1. Marketing. Big companies have invested billions of dollars in their platforms, and while they might partner with you, it isn't going to be for free. Here are some considerations when it comes to a marketing agreement:

- Don't get carried away to the point that you are blind to the core metrics that you would use across distribution channels. Remember, it is just another marketing channel - like all others, it must be evaluated on its own merits (typically, cost per acquisition, lifetime value of customer).

- Brand positioning: Compromise might come in the form of minimizing your direct to consumer brand. Often there is a co-branded relationship where you alter your product to look a little more like theirs. This might involve minimizing your logo, traffic to your URL, etc. Understand what it is going to do to your brand, time and resources, and economics.

- Level of exclusivity - know what kind of tradeoffs you are making.
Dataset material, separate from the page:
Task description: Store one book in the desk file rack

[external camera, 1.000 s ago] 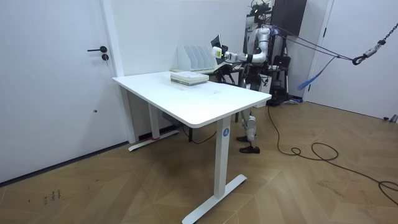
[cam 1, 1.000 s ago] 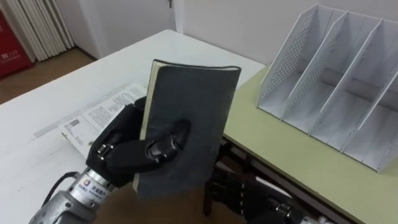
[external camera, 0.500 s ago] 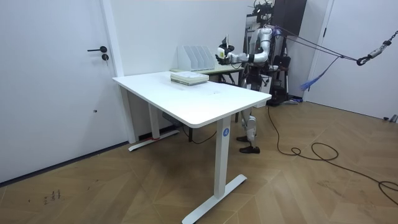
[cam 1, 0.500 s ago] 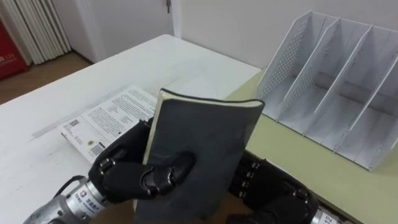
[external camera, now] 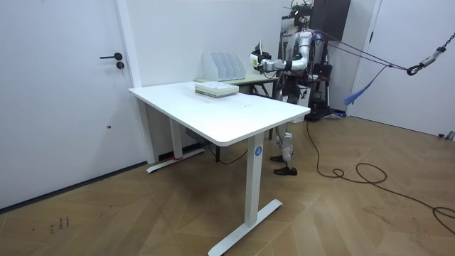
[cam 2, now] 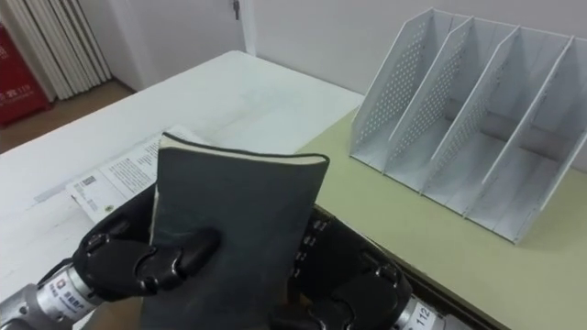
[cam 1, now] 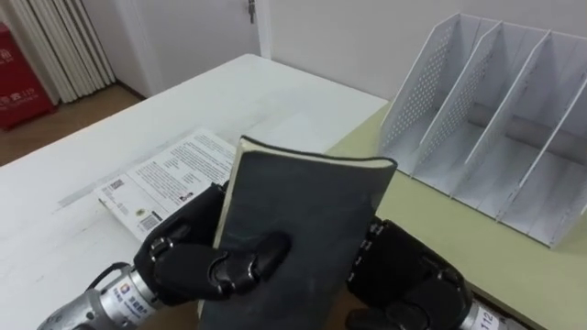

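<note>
The book (cam 1: 303,238), a dark-covered volume, is held upright in the air in front of the robot, well short of the file rack (cam 1: 486,119) and not yet in any compartment. The left hand (cam 1: 188,266) has it by the spine side, fingers clamped round that edge with the thumb laid across the cover. The right hand (cam 1: 413,284) sits low against the book's opposite edge, partly behind it; whether it grips or merely steadies cannot be told. The rack stands on a pale green counter (cam 1: 431,220), ahead and to the robot's right, and the compartments in sight hold nothing. A printed booklet (cam 1: 156,179) lies flat on the white counter (cam 1: 229,101), just beyond the left hand. Assessment: the book is secured and the carry to the rack is the step in hand. The next move calls for bringing the book across to the rack, turning it parallel to the dividers and lowering it into one slot without catching an edge.
</note>
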Robot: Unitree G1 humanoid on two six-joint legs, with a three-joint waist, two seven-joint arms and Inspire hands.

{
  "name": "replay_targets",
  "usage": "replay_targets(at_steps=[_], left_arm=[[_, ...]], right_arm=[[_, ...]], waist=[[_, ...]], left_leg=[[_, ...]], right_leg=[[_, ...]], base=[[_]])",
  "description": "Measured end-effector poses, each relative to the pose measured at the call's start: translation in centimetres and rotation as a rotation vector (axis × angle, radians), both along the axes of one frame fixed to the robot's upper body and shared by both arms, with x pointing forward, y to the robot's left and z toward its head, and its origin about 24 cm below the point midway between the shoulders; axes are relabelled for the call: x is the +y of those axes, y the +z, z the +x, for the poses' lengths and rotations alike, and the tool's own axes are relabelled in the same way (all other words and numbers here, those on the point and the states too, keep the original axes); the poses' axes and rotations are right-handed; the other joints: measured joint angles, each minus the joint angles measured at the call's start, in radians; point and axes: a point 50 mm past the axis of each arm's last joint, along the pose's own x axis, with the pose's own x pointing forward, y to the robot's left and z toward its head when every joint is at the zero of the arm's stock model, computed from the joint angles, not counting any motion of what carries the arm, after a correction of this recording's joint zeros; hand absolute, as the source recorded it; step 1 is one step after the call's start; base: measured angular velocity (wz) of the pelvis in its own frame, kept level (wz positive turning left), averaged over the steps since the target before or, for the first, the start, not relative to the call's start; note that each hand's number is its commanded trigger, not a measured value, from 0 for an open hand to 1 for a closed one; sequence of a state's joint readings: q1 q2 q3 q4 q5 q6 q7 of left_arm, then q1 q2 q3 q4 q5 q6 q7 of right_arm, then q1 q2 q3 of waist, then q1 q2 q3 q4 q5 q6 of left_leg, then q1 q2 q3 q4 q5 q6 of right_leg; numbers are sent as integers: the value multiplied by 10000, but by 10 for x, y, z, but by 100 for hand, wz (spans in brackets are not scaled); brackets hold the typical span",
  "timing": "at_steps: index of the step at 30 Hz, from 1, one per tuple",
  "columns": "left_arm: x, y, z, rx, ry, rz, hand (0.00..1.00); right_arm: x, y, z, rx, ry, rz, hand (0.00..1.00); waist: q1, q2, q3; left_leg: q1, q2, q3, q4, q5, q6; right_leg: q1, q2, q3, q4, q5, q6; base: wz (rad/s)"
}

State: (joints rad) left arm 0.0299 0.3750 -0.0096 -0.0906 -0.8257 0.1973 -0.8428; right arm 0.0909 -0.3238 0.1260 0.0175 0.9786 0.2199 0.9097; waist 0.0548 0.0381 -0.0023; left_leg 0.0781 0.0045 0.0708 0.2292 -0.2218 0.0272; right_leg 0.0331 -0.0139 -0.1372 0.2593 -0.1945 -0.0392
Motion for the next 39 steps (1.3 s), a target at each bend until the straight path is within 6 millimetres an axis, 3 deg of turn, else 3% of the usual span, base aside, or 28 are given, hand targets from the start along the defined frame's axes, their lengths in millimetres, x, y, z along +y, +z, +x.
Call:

- Alternative channels - Increasingly, platforms are opening up and the emergence of APIs allows you to get viral by plugging into bigger entities. In doing so, you can achieve a lot of benefits of customer acquisition without much of a signed agreement except for the Terms of Service.

2. Selling to them


Companies might struggle to do both B2B and B2C well. Powering someone else's platform with your service will provide a big check, but could compromise your efforts. If you feel like you don't have a big viral or organic marketing, maybe it is a good idea to power someone else's community. However, know that big customers demand your time and attention and they can overwhelm you with questions and customer service.

3. Monetization

Ad-supported or subscription-supported models provide opportunities to piggyback on other companies' sales forces.

4. Technology

Companies are now building businesses off of technology infrastructure. The most obvious example today is Amazon. Always have market-to-market knowledge about who is making the next platform commitment (e.g. Android, iPhone, etc). All three big email providers are trying to open up their mail experience to allow businesses to expand the experience and take advantage of the platform.

5. Financing

While raising money has its obvious advantages, financing can also be a de facto way for a company to have a first look at buying you out. Consider whether other potential investors will find it to be a turnoff, and whether you are limiting your opportunities by choosing one partner over another. Alternatively, a startup can bridge the gap by offering warrants in the company - options that are given if the startup's value grows as a result of the partnership. It may also be helpful to include an "unwind" provision, which agrees up front to dissolve the partnership between both parties if it isn't successful.